En attendant, Veolia peut se féliciter d'avoir remporté une manche importante. La cour d'appel de Paris a en effet rejeté le recours de Suez, porté contre la décision de l'Autorité des marchés financiers (AMF) du 24 septembre dernier. Le gendarme boursier s'était prononcé en faveur de Veolia en indiquant que le groupe dirigé par Antoine Frérot avait acquis les parts d'Engie (les 29,9% possédés aujourd'hui) dans les règles et hors période de pré-offre. Si tel avait été le cas, Veolia n'aurait juridiquement pas pu racheter les parts d'Engie.

« Cette acquisition a ouvert la voie à une OPA sur le reste du capital que Veolia ne détient pas », rappelle la société, qui désormais sûre de son fait, peut continuer de travailler à une fusion. Car il ne faut pas oublier une précédente décision du Tribunal de commerce de Nanterre, en date du 3 février 2021, qui avait permis à Veolia de recouvrer ses droits d'actionnaire, ce qui lui avait ensuite permis de déposer son OPA hostile de 8 milliards d'euros. Et si le TC de Nanterre avait désapprouvé l'OPA devenue hostile ce dimanche 7 février, dès lundi, l'AMF avait pris à contre-pied la décision en annonçant que l'offre a bien été déposée dans les règles.

La médiation pour ne pas perdre la face ?

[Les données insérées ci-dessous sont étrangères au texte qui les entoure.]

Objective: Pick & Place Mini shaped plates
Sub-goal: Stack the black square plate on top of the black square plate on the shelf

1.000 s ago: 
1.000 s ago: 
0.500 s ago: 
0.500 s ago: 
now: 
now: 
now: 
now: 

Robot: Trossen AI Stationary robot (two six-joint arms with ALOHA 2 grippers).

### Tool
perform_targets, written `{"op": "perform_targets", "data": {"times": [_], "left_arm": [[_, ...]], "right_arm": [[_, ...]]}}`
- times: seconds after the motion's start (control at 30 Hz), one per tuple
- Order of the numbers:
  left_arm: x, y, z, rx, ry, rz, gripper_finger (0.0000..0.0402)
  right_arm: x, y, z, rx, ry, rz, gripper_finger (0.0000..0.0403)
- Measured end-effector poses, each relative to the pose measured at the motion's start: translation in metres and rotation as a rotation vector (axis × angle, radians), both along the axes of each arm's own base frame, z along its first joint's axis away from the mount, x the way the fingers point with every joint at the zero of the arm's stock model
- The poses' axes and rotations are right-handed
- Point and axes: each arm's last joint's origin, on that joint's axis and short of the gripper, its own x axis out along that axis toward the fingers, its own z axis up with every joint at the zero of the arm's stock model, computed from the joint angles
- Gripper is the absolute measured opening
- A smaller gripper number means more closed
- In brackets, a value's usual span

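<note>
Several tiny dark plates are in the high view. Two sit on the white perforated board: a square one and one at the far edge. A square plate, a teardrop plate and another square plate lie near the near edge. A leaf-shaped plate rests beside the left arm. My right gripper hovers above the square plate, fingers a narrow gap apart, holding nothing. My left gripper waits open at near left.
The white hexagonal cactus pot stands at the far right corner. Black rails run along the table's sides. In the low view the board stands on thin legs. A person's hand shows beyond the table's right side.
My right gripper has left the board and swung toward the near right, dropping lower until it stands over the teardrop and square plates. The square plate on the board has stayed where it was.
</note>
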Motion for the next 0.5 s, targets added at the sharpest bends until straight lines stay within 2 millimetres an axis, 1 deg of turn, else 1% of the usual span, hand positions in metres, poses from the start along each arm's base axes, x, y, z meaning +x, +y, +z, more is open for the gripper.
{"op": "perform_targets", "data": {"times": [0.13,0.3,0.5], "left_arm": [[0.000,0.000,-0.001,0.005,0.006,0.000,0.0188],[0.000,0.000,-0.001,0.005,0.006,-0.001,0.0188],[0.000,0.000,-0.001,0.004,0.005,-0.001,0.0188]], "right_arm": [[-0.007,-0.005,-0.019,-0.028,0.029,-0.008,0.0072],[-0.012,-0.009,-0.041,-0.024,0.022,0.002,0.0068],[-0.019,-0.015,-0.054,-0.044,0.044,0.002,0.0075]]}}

Alors que les planètes s'alignent pour Veolia, Suez n'a plus que deux solutions : limiter la casse par la médiation, dit vulgairement, ou trouver une autre alternative. L'entreprise a reçu le soutien du ministre de l'Économie Bruno Le Maire, qui opposé à une OPA hostile, a justement proposé aux deux groupes de privilégier une médiation, afin qu'un terrain d'entente puisse être trouvé.

Suez a confirmé, jeudi, accueillir favorablement « le principe d'une médiation dans le cadre de la tentative d'offre publique de Veolia ». Son directeur général, Bertrand Camus, avait déjà proposé ce mécanisme la semaine précédente, mais sans succès. Suez promet de faire des propositions cohérentes visant « à promouvoir son intérêt social, ses actionnaires, ses salariés et l'ensemble de ses parties prenantes ». Un nouveau wagon devrait donc s'accrocher au train Veolia-Suez dans les prochains jours.

Qu'en pense-t-on chez Clubic ?

L'histoire sans fin continue. Bon, nous sommes taquins, évidemment qu'une telle approche ne peut aboutir en quelques jours ni semaines. Mais toujours est-il que ce que nous annoncions déjà en 2020 est en train de se profiler. Peu à peu, les obstacles tombent et Veolia se dirige lentement mais sûrement vers une opération très favorable.

Les solutions s'amenuisent du côté de Suez. Les fonds Ardian et GIP, agissant un peu comme des chevaliers blancs (ce mécanisme qui en Bourse permet de solliciter un tiers visant à éviter une prise de contrôle non consentie), ne sont pas parvenus à faire pencher la balance. Une offre de surenchère était bien attendue, mais elle tarde à venir.

Reste l'ultime solution de la poison pill, la pilule empoisonnée. Le but ? Insérer des clauses, augmenter le capital ou émettre de nouveaux titres, pour dissuader l'entreprise attaquante. Mais il est peu probable que Suez en arrive à cette extrémité, le groupe ne se disant pas en difficulté.